Signed-off-by: Jeff King <peff@xxxxxxxx>
---
 builtin/describe.c  |  6 ++++--
 t/t6120-describe.sh | 16 ++++++++++++++++
 2 files changed, 20 insertions(+), 2 deletions(-)

diff --git a/builtin/describe.c b/builtin/describe.c
index f7bea3c8c5..72b2e1162c 100644
--- a/builtin/describe.c
+++ b/builtin/describe.c
@@ -507,8 +507,10 @@ static void process_object(struct object *obj, const char *path, void *data)
 
 	if (oideq(pcd->looking_for, &obj->oid) && !pcd->dst->len) {
 		reset_revision_walk();
-		describe_commit(&pcd->current_commit, pcd->dst);
-		strbuf_addf(pcd->dst, ":%s", path);
+		if (!is_null_oid(&pcd->current_commit)) {
+			describe_commit(&pcd->current_commit, pcd->dst);
+			strbuf_addf(pcd->dst, ":%s", path);
+		}
 		free_commit_list(pcd->revs->commits);
 		pcd->revs->commits = NULL;
 	}
diff --git a/t/t6120-describe.sh b/t/t6120-describe.sh
index feec57bcbc..2c70cc561a 100755
--- a/t/t6120-describe.sh
+++ b/t/t6120-describe.sh
@@ -423,6 +423,22 @@ test_expect_success 'describe blob on an unborn branch' '
 	test_grep "cannot search .* on an unborn branch" actual
 '
 
+# This test creates a repository state that we generally try to disallow: HEAD
+# is pointing to an object that is not a commit. The ref update code forbids
+# non-commit writes directly to HEAD or to any branch in refs/heads/.  But we
+# can use the loophole of pointing HEAD to another non-branch ref (something we
+# should forbid, but don't for historical reasons).
+#
+# Do not take this test as an endorsement of the loophole! If we ever tighten
+# it, it is reasonable to just drop this test entirely.

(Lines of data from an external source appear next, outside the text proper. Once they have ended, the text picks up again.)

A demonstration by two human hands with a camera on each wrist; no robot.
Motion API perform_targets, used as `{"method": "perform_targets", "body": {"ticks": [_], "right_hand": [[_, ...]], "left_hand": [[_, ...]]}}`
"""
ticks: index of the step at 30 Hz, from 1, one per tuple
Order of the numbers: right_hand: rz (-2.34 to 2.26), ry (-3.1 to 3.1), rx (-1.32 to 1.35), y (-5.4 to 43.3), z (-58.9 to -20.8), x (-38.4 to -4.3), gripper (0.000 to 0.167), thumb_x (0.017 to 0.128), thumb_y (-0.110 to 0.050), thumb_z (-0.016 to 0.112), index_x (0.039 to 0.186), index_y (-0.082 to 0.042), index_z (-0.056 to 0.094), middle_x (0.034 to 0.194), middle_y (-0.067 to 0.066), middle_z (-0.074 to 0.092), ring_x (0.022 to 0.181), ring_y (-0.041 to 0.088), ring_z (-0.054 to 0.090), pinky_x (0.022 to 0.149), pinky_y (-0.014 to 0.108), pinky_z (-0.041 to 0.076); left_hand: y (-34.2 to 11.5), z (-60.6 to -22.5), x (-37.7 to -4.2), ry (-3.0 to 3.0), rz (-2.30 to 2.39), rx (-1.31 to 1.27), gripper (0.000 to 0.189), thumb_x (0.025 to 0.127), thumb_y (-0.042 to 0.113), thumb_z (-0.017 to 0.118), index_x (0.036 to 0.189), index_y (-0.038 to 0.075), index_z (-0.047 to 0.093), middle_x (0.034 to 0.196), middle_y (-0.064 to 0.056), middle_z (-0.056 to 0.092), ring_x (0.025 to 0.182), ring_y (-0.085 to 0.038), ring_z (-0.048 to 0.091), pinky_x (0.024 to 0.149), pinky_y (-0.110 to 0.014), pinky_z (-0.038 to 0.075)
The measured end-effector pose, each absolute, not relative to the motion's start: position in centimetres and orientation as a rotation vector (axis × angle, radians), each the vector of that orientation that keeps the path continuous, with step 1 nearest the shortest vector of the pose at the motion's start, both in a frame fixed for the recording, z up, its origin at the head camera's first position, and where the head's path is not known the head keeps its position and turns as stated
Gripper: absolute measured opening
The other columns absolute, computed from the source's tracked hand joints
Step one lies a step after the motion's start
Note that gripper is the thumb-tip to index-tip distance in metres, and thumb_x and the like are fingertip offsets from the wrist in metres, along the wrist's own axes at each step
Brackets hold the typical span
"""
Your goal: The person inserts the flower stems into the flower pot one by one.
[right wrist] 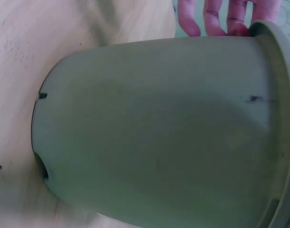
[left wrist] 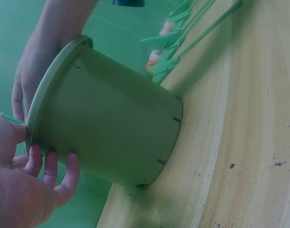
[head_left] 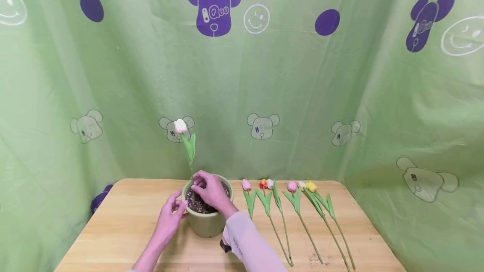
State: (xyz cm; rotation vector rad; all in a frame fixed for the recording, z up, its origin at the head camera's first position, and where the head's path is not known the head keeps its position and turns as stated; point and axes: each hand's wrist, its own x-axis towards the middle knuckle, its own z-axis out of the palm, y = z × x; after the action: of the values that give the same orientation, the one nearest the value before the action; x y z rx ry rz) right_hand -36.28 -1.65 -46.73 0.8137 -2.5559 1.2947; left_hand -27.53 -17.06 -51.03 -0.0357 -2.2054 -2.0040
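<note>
A green flowerpot (head_left: 206,224) with dark, speckled soil (head_left: 201,207) stands on the wooden table, left of the middle. From its left part rises a white artificial tulip (head_left: 180,126) with green leaves, leaning slightly left. My right hand (head_left: 210,189) reaches over the pot and pinches the tulip's stem low down, near the soil. The stem's lower end is hidden by that hand and the rim. At the pot's left side my left hand (head_left: 171,216) holds the rim; in the left wrist view its thumb is at the rim and its fingers touch the outer wall.
Several artificial tulips lie on the table (head_left: 143,205) to the right: a pink one (head_left: 246,185), a red-orange one (head_left: 263,184), a yellow one (head_left: 311,187) and others, stems toward me. Dark crumbs (left wrist: 232,166) dot the wood. A green printed curtain (head_left: 302,79) surrounds the table.
</note>
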Motion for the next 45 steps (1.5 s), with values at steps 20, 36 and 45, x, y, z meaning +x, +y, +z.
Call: {"method": "perform_targets", "body": {"ticks": [20,36,45], "right_hand": [[1.437,-2.447,0.700,1.1,-45.0,-35.7,0.026,0.092,-0.009,0.077,0.117,-0.010,0.071,0.105,0.004,0.072,0.094,0.015,0.069,0.083,0.020,0.062],[1.463,-2.462,0.541,12.9,-46.3,-33.2,0.031,0.092,-0.003,0.074,0.122,-0.010,0.070,0.109,0.009,0.070,0.101,0.023,0.068,0.086,0.028,0.065],[1.373,-2.519,0.208,24.0,-48.8,-31.3,0.034,0.093,-0.002,0.073,0.126,-0.006,0.068,0.115,0.014,0.070,0.104,0.026,0.068,0.094,0.032,0.063]], "left_hand": [[-16.8,-51.0,-27.2,-2.210,-1.994,-0.006,0.057,0.105,0.008,0.057,0.157,0.000,0.035,0.114,-0.019,0.058,0.107,-0.022,0.061,0.095,-0.032,0.064],[-16.9,-50.9,-27.0,-2.212,-2.005,-0.002,0.058,0.106,0.008,0.056,0.158,0.000,0.033,0.117,-0.020,0.058,0.109,-0.022,0.062,0.097,-0.033,0.063],[-16.9,-50.9,-27.0,-2.199,-2.021,-0.014,0.058,0.106,0.006,0.055,0.158,-0.001,0.032,0.116,-0.020,0.058,0.106,-0.017,0.061,0.094,-0.028,0.063]]}}
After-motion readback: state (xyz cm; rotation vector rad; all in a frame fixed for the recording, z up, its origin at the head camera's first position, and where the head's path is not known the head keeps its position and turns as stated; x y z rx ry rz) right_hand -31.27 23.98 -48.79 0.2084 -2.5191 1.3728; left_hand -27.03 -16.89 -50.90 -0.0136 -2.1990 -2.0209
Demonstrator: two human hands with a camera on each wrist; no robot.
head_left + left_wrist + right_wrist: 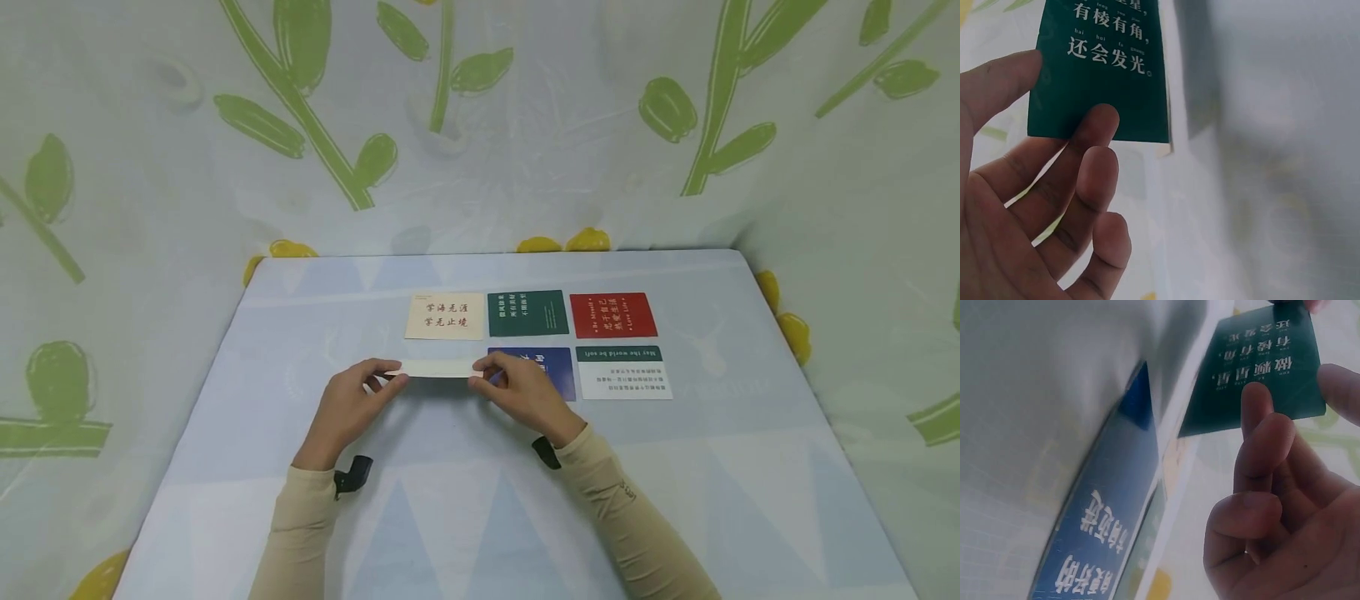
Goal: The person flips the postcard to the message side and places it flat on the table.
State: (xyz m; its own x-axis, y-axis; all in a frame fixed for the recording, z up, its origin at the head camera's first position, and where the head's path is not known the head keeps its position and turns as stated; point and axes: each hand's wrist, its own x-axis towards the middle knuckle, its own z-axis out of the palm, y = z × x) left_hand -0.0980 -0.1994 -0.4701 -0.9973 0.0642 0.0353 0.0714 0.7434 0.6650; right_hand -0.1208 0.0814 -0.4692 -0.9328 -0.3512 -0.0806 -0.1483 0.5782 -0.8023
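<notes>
Between both hands a card (pixel 438 368) is held by its two short ends, tilted steeply above the table. Its cream-white side shows in the head view. The wrist views show the other side, dark green (pixel 1100 94) with white Chinese writing. My left hand (pixel 347 410) pinches the left end between thumb and fingers, while my right hand (pixel 528 396) pinches the right end. Just behind the right hand lies a blue card (pixel 553 372) with white writing, partly covered by that hand.
A cream card (pixel 446 327), a green card (pixel 527 321) and a red card (pixel 613 315) lie in a row towards the back of the pale blue table (pixel 315 317). Beside the blue card lies a white card (pixel 624 385) with a green band. Leaf-patterned cloth (pixel 525 167) surrounds the table.
</notes>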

+test_expect_success 'describe blob on a non-commit HEAD' '
+	oldbranch=$(git symbolic-ref HEAD) &&
+	test_when_finished "git symbolic-ref HEAD $oldbranch" &&
+	git symbolic-ref HEAD refs/tags/test-blob &&
+	test_must_fail git describe test-blob 2>actual &&
+	test_grep "blob .* not reachable from HEAD" actual
+'
+
 test_expect_success ULIMIT_STACK_SIZE 'name-rev works in a deep repo' '
 	i=1 &&
 	while test $i -lt 8000
-- 
2.51.0.326.gecbb38d78e